Rasa penasaran menghampiri Abdullah bin Muhammad, kemudian lantas dia bertanya, "Wahai saudaraku, nikmat yang mana kamu syukuri?"
"Wahai saudaraku, diamlah. Demi Allah, seandainya Allah datangkan lautan, niscaya laut tersebut akan menenggelamkanku atau gunung api yang pasti aku akan terbakar atau dijatuhkan langit kepadaku yang pasti akan meremukkanku. Aku tidak akan mengatakan apapun kecuali rasa syukur," jawab Abu Qilabah.
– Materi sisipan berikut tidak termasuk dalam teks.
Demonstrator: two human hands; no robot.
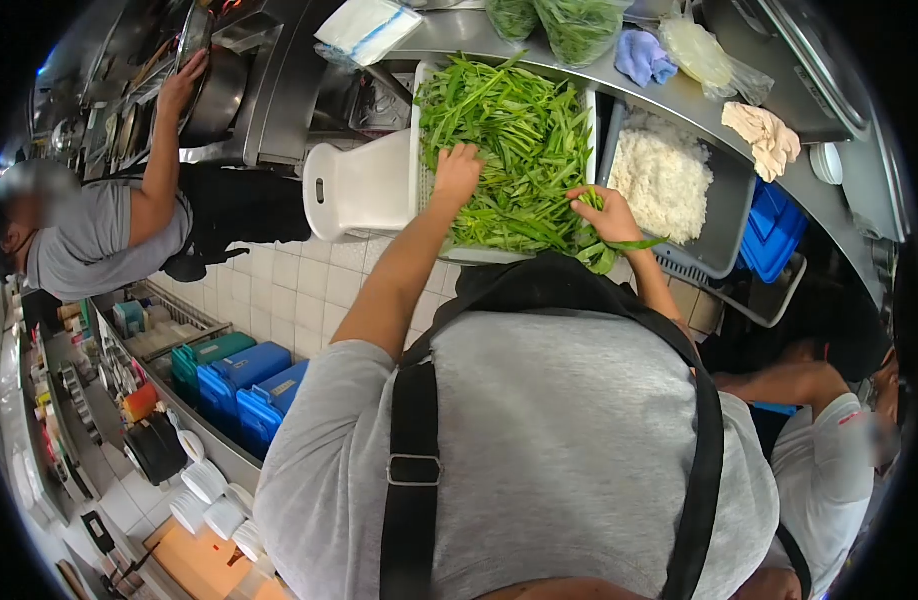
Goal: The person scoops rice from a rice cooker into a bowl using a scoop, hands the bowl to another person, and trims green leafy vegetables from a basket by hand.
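Note:
A white basket (416, 165) heaped with cut green leafy vegetables (519, 130) stands in front of me. My left hand (459, 172) rests on the left part of the heap, its fingers curled into the greens; what they hold, if anything, is hidden. At the basket's right edge, my right hand (606, 215) is closed on a few green stems and leaves, some of which hang below the palm and stick out to the right. Right of the basket is a grey tub (731, 210) with white rice (664, 175) in it.
A white plastic stool (354, 190) adjoins the basket's left side. The steel counter beyond bears bagged greens (579, 25), a purple cloth (644, 57) and a beige cloth (762, 138). One person (109, 230) works at the left; another (829, 460) is at the lower right.

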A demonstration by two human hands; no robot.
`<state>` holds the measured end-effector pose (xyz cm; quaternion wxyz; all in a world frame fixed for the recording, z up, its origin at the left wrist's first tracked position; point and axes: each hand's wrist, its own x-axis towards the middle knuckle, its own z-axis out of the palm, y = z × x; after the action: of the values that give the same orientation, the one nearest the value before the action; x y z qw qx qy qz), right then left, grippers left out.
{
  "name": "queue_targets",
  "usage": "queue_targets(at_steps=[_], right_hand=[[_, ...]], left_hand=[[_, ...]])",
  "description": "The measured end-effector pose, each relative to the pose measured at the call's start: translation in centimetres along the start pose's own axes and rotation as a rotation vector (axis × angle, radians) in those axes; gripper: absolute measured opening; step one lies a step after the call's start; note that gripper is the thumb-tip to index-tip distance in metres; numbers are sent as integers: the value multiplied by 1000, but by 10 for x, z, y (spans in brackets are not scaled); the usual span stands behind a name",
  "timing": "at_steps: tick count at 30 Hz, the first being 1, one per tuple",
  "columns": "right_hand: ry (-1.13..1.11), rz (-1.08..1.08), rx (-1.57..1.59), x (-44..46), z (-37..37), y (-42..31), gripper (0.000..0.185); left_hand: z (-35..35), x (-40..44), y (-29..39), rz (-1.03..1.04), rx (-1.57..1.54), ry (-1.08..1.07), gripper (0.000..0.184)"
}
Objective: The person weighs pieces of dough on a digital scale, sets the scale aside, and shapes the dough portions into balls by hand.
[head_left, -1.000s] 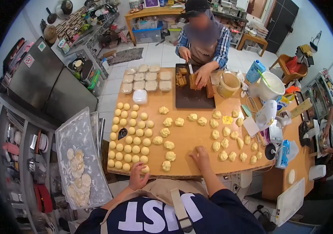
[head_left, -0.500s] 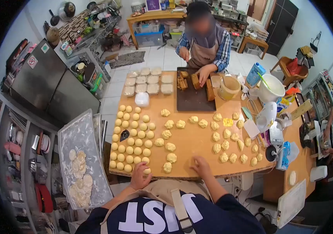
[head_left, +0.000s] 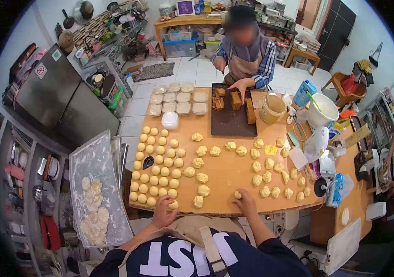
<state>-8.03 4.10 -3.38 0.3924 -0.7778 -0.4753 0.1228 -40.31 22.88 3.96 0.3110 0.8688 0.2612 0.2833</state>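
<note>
My left hand (head_left: 164,211) rests at the table's front edge, its fingers apart beside a smooth dough ball (head_left: 173,204) at the end of the rows. At the front middle, my right hand (head_left: 245,202) has its fingers closed round a small dough ball (head_left: 238,195). Several rows of smooth round balls (head_left: 164,171) cover the left part of the table. Rough dough lumps (head_left: 203,190) stand in a column between my hands, and more lumps (head_left: 265,191) lie to the right.
Across the table (head_left: 227,173) a person (head_left: 247,51) cuts brown blocks on a dark tray (head_left: 234,124). Lidded containers (head_left: 183,107) stand back left. A bucket (head_left: 273,110), white bowl (head_left: 322,111) and mixer (head_left: 316,144) stand right. A floured tray (head_left: 109,184) is at left.
A dough ball now shows in my right hand, which has shifted slightly right. My left hand has barely moved. The view has tilted a little, and the other person's hands have moved at the blocks.
</note>
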Motion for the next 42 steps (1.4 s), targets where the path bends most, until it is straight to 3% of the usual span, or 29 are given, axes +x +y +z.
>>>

Sekali lagi Abdullah bin Muhammad bertanya, "Wahai saudaraku, engkau bersyukur atas apa? Kudengar kau mengulang-ulang perkataan, “ Segala puji bagi Allah yang melebihkanku di atas banyak manusia. Demi Allah, apa kelebihan yang diberikan-Nya kepadamu, sedangkan engkau buta, miskin, buntung kedua tanganmu, dan sebatang kara pula?”
"Bukankah Allah telah memberikan pendengaran yang bisa kupakai untuk mendengar azan, lisan yang bisa kupakai untuk berdzikir dan mengutarakan keinginanku," jawabnya.
Jawaban menggetarkan dari seseorang yang memiliki iman telah mengakar kuat dalam dadanya.